Description of the task
Would you reproduce, word for word, only the lines running from the top of the data through the line containing "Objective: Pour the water", and none of the pictures?

Extracted data entries

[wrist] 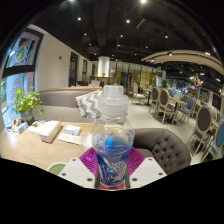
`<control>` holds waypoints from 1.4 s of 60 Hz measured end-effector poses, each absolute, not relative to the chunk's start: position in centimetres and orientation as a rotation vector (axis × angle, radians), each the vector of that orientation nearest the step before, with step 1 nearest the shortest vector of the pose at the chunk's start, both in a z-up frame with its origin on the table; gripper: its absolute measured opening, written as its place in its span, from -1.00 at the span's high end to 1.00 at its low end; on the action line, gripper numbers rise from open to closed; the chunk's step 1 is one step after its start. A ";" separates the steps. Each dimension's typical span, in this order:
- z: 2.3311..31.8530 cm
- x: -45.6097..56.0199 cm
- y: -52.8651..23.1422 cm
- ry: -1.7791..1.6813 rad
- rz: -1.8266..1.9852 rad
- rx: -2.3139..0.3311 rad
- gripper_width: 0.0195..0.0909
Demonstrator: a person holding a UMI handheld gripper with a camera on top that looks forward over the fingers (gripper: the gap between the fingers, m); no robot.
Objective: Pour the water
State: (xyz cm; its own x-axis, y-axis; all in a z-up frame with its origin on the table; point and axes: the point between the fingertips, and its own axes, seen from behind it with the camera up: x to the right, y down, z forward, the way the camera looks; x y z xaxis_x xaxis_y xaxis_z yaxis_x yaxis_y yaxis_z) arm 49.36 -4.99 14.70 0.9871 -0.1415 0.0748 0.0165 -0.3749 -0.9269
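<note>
Bottle (112,135): clear plastic, capped, blue label, upright between the pads (93,162), beyond the table (30,148). Gripper (112,170): clenched on the bottle. For pouring, the cap must be removed and the tilt kept slow.

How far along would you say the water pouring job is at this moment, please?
Done: the water bottle is gripped between the gripper jaws, upright and lifted. In hand: carrying it above the table. Left: the pour itself; the white cap is still on, and no receiving cup is visible.
</note>
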 end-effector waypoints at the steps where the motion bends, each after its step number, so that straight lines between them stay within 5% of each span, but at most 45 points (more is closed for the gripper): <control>1: 13.6 49.2 -4.6 0.092 -0.164 -1.951 0.62; 15: 8.0 50.1 -5.1 0.123 -0.134 -2.004 0.57; 31: 8.2 51.0 -5.5 0.228 -0.099 -1.978 0.22; 35: 7.9 51.0 -6.0 0.228 -0.108 -2.020 -0.04; 40: 7.4 50.9 -7.0 0.220 -0.123 -2.094 -0.89; 43: 7.8 50.9 -7.8 0.215 -0.125 -2.123 -0.78; 71: 18.9 45.1 -22.4 0.189 -0.080 -2.263 -0.85; 84: 21.1 43.6 -25.7 0.170 -0.142 -2.246 -0.85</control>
State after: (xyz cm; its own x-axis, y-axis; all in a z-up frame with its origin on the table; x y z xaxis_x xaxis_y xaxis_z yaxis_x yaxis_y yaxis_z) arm 43.64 -25.65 21.15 0.9843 -0.1708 0.0438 -0.0736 -0.6240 -0.7779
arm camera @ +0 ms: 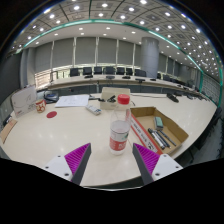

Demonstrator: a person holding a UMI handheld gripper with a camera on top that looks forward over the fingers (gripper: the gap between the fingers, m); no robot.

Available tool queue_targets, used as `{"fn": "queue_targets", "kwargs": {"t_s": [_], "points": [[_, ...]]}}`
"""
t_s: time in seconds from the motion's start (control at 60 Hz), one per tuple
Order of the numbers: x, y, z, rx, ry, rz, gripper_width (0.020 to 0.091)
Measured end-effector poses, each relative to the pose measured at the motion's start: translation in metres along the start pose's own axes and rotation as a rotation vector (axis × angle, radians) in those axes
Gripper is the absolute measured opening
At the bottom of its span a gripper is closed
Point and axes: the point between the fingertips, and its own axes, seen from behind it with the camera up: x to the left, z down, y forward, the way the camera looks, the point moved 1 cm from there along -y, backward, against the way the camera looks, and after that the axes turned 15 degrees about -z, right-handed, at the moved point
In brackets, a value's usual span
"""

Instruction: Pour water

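Evidently the approach was underway: the gripper stood open, its fingers short of the bottle upright on the table; next, advance and close.

The gripper shows as two dark fingers, one at each side, both black or near-black and matte. Each finger is a flat, blade-like bar that tapers toward its tip. On the inner face of each sits a magenta pad, roughly triangular as seen, broad at the base and narrowing to a point at the fingertip. The pads' surface carries fine parallel ridges. No cables, screws or printed markings can be made out on either finger.
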Motion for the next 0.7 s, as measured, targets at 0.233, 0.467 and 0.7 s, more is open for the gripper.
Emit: {"fn": "queue_targets", "kwargs": {"t_s": [0.233, 0.467, 0.7], "points": [[-0.049, 0.092, -0.001, -0.024, 0.01, -0.053, 0.085], [-0.054, 0.133, -0.015, -0.086, -0.054, -0.063, 0.0525], [-0.057, 0.133, -0.028, -0.081, -0.058, -0.014, 0.0381]]}}
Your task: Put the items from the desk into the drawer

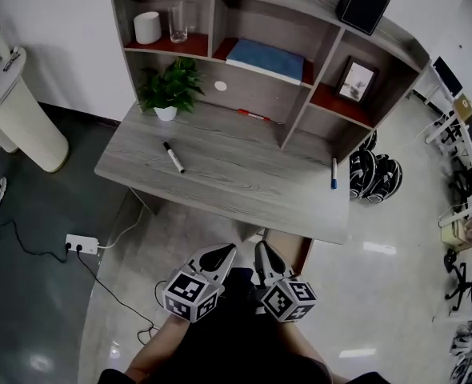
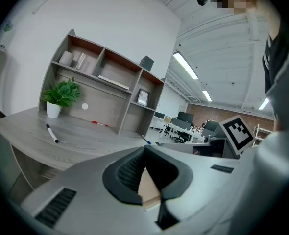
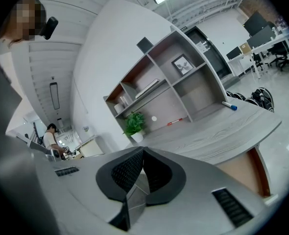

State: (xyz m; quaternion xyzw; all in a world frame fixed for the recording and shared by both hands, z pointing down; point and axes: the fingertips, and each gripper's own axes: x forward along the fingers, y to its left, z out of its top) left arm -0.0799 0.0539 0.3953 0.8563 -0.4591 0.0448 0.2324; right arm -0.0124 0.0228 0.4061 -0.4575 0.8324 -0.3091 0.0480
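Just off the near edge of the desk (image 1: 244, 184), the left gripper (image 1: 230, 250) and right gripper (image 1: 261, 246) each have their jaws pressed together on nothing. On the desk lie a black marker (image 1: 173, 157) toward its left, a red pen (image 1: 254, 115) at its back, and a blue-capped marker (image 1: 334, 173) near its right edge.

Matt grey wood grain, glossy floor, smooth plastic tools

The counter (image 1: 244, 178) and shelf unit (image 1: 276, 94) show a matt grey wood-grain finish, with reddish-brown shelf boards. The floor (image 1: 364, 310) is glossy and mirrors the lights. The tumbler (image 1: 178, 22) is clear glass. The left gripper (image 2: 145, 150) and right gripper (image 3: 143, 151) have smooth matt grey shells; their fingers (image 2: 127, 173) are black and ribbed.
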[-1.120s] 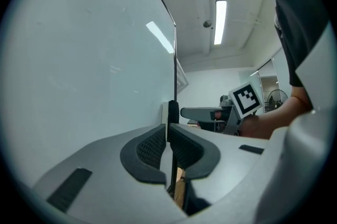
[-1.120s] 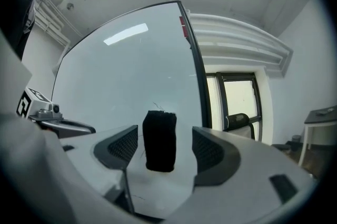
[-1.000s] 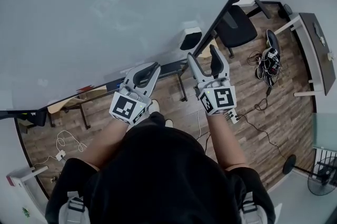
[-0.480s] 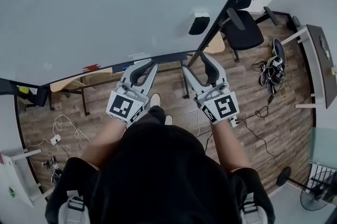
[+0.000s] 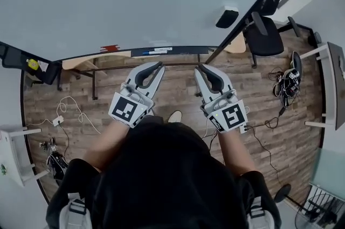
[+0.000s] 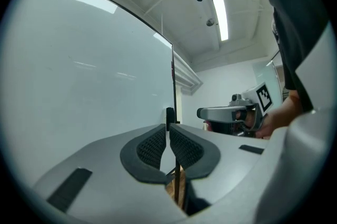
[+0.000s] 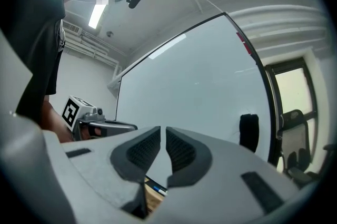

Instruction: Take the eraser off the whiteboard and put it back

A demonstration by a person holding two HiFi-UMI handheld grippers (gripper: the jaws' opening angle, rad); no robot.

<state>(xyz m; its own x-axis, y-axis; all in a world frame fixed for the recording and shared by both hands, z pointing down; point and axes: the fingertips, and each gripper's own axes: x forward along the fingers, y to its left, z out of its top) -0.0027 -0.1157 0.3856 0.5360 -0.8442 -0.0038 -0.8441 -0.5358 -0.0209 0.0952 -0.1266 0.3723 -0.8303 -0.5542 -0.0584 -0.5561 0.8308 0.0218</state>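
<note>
Person (image 5: 161,179): dark-clothed shoulders fill the lower middle of the head view; bare forearms run up to the two grippers, and the rest of the body is hidden beneath.
Left gripper (image 5: 157,67): grey moulded plastic with curved black pads of a fine ribbed texture. In the left gripper view (image 6: 168,132) the pads sit together with only a hairline slit, and nothing is between them.
Right gripper (image 5: 201,68): the same build. Its jaws have just been closing, and in the right gripper view (image 7: 163,133) they stand narrow, almost meeting, with nothing between them.
Floor (image 5: 161,93): brown wood planks, with white cables (image 5: 70,112) looping at centre left.
Tray (image 5: 156,51): a thin dark ledge under the board; the small things on it are probably markers, too small to tell.
Whiteboard (image 5: 118,1): smooth, pale and glossy with a dark frame, cut off at the top and left of the frame.
Eraser (image 5: 227,18): a small dark rectangular block on the board's face at upper right, near the frame's edge and well apart from both grippers; it also shows at centre right in the right gripper view (image 7: 248,132).
Chair (image 5: 265,39): black seat, partly hidden by the frame.
</note>
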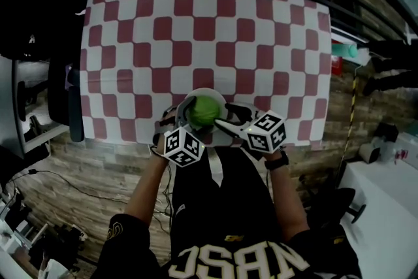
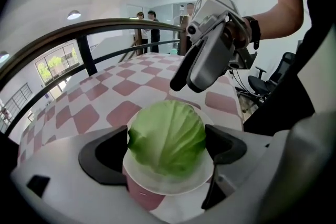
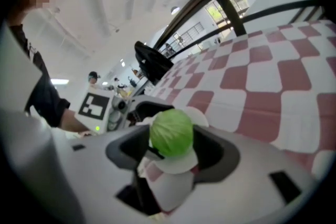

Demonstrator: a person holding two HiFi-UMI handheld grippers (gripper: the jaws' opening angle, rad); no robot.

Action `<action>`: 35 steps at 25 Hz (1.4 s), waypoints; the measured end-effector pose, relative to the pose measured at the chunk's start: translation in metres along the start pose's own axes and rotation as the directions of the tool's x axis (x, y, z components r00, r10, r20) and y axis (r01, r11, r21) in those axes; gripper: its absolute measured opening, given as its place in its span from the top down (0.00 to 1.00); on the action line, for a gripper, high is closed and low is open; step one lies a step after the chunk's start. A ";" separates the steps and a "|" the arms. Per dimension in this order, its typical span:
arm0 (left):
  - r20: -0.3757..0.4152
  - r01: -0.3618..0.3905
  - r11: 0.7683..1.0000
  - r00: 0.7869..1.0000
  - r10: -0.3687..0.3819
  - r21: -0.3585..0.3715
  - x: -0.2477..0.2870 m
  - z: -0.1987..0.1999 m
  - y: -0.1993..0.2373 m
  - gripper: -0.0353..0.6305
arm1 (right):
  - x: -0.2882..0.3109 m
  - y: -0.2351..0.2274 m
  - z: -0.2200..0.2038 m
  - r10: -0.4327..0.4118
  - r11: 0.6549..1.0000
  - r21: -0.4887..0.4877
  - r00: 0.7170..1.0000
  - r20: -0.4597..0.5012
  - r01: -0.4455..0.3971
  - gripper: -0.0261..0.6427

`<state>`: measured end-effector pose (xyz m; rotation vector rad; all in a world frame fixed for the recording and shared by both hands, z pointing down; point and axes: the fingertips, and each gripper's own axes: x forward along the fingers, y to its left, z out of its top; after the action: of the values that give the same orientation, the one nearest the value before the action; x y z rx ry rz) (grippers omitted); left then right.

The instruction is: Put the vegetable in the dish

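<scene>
A green cabbage (image 1: 204, 111) sits on a small white dish (image 1: 215, 96) at the near edge of the checked table. In the left gripper view the cabbage (image 2: 167, 136) fills the gap between the jaws. The dish (image 2: 168, 184) spans the gap, its rim against both pads, so my left gripper (image 2: 167, 148) is shut on the dish. My right gripper (image 3: 176, 147) is open. The cabbage (image 3: 171, 132) and the dish (image 3: 177, 163) lie between its jaws, and the pads stand off the cabbage. In the head view my left gripper (image 1: 186, 121) and my right gripper (image 1: 226, 115) flank the dish.
A red-and-white checked cloth (image 1: 209, 36) covers the table, which has a dark curved rail (image 2: 105, 26) along its far side. A black chair (image 1: 62, 95) stands at the table's left end. People (image 2: 147, 29) stand in the room beyond.
</scene>
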<state>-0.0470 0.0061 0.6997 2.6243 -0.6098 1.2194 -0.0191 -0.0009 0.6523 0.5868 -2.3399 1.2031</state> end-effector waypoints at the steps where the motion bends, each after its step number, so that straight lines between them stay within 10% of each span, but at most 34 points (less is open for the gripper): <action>1: 0.008 0.003 1.000 1.000 -0.003 -0.020 -0.001 0.002 -0.001 0.24 | -0.004 0.000 0.003 -0.012 1.000 -0.006 1.000 0.013 0.012 0.56; 7: 0.134 -0.076 0.979 0.986 0.102 -0.189 -0.037 0.036 0.033 0.24 | -0.034 0.012 0.048 -0.076 0.990 -0.107 0.986 0.146 0.092 0.56; 11: 0.252 -0.140 0.918 0.936 0.245 -0.371 -0.092 0.076 0.064 0.24 | -0.069 0.042 0.091 -0.121 0.973 -0.151 0.947 0.297 0.172 0.56; 16: 0.385 -0.216 0.843 0.815 0.434 -0.492 -0.165 0.141 0.107 0.29 | -0.117 0.086 0.166 -0.166 0.912 -0.244 0.840 0.517 0.330 0.66; 20: 0.486 -0.291 0.805 0.674 0.556 -0.517 -0.227 0.192 0.136 0.59 | -0.150 0.126 0.224 -0.157 0.820 -0.333 0.742 0.651 0.466 0.81; 26: 0.563 -0.345 0.762 0.521 0.642 -0.549 -0.296 0.229 0.153 0.86 | -0.170 0.176 0.269 -0.128 0.788 -0.327 0.658 0.742 0.521 0.93; 35: 0.637 -0.386 0.774 0.441 0.632 -0.502 -0.330 0.249 0.154 0.92 | -0.155 0.207 0.285 -0.082 0.775 -0.347 0.629 0.773 0.528 0.94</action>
<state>-0.1338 -0.1196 0.2860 2.6615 -1.7047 -0.1256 -0.0615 -0.1021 0.2835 1.3878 -2.8293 0.0305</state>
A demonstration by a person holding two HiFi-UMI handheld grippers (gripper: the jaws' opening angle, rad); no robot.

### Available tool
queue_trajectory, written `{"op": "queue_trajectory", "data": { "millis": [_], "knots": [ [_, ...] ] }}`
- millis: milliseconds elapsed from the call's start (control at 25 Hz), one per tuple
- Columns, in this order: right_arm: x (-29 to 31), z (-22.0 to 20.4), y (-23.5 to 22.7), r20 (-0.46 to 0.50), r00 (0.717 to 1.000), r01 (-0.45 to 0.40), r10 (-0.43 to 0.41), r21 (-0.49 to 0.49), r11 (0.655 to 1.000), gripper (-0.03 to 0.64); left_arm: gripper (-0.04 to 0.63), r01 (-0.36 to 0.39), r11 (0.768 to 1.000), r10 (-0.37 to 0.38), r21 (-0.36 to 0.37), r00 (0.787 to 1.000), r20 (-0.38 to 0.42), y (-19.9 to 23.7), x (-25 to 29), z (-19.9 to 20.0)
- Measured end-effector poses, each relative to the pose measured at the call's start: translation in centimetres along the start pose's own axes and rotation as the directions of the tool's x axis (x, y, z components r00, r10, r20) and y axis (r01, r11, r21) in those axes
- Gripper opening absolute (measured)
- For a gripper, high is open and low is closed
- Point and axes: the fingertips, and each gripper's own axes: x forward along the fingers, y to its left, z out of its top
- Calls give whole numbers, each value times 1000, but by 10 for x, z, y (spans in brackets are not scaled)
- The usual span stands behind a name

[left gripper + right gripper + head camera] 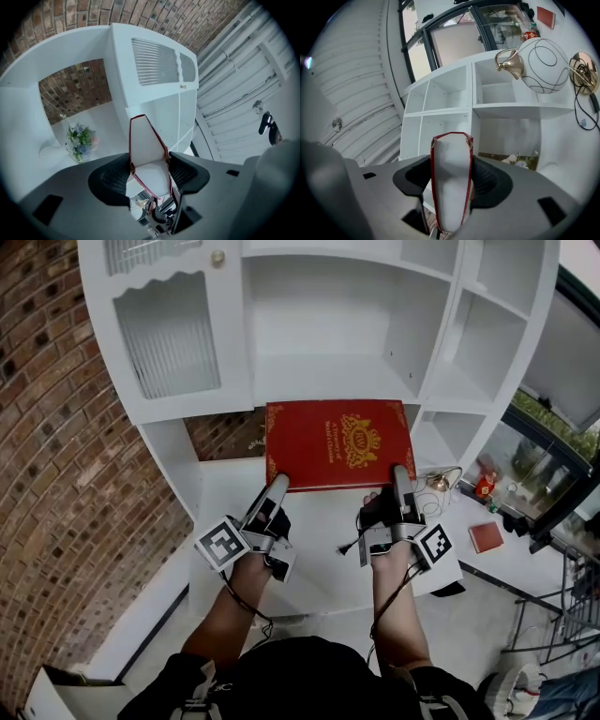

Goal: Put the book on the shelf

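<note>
Red book held up before the white shelf
Left gripper and right gripper both clamp its near edge (cover facing up); it's lifted, not yet shelved.

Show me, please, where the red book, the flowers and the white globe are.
red book (pixel 337 444): head view, middle of its front cover.
flowers (pixel 80 140): left gripper view, on the blooms.
white globe (pixel 543 65): right gripper view, its round surface.
</note>
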Motion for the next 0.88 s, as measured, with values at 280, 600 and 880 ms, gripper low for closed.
{"op": "queue_trajectory", "data": {
  "millis": [280,600,880],
  "knots": [
    [26,12,5,17,1000,-19,20,-17,1000,264,270,36,999,-36,14,999,9,-6,25,9],
    [58,21,-8,23,1000,11,-11,-27,1000,261,270,16,994,-15,112,1000,-8,11,51,26],
    [88,27,-33,17,997,71,-70,-56,996,268,273,-29,975,29,222,1000,5,20,72,43]
  ]
}}
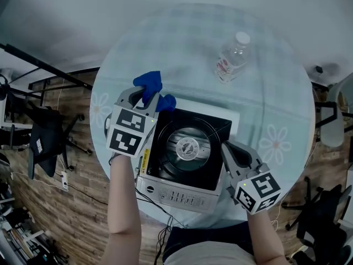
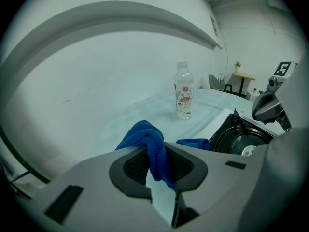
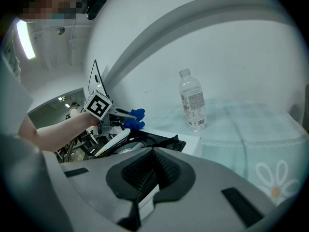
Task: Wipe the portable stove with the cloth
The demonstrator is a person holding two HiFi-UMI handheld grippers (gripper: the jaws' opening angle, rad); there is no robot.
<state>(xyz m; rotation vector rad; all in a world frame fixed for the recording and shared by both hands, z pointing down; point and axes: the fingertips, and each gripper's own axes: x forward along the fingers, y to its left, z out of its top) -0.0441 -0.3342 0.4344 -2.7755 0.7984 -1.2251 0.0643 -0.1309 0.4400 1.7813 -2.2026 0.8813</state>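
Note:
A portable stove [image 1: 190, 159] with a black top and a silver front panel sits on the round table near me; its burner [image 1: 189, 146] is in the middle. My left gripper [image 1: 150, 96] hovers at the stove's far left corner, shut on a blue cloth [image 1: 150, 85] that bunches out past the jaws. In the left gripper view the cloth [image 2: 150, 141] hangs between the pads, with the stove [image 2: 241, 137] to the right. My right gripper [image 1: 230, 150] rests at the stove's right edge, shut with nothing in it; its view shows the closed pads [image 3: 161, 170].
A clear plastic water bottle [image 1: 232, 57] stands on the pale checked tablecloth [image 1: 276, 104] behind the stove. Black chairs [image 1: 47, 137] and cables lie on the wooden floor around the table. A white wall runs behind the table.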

Output of the task
[wrist] 
`<control>` holds waypoints from 1.4 s of 60 Hz measured end-effector poses, each absolute, not relative to the chunk's start: position in centimetres and orientation as a rotation vector (axis × angle, radians), each the vector of that orientation nearest the step before, with step 1 nearest the shortest vector of the pose at the chunk's start, both in a z-up frame with its origin on the table; gripper: its absolute measured opening, written as its place in its span, from -1.00 at the span's high end to 1.00 at its low end; on the action line, gripper numbers rise from open to closed; the chunk's step 1 is one step after its start. A ";" separates the steps. Each dimension's typical span, in this order:
- z: 2.3311..31.8530 cm
- x: -45.6097..56.0199 cm
- y: -52.8651..23.1422 cm
- ry: -1.7791..1.6813 rad
- rz: -1.8266..1.9852 rad
- rx: -2.3139..0.3311 rad
- gripper_width: 0.0195..0.0909
Demonstrator: a person holding a UMI handheld gripper with a camera on top that looks forward over the fingers (gripper: the gap between the fingers, m); no robot.
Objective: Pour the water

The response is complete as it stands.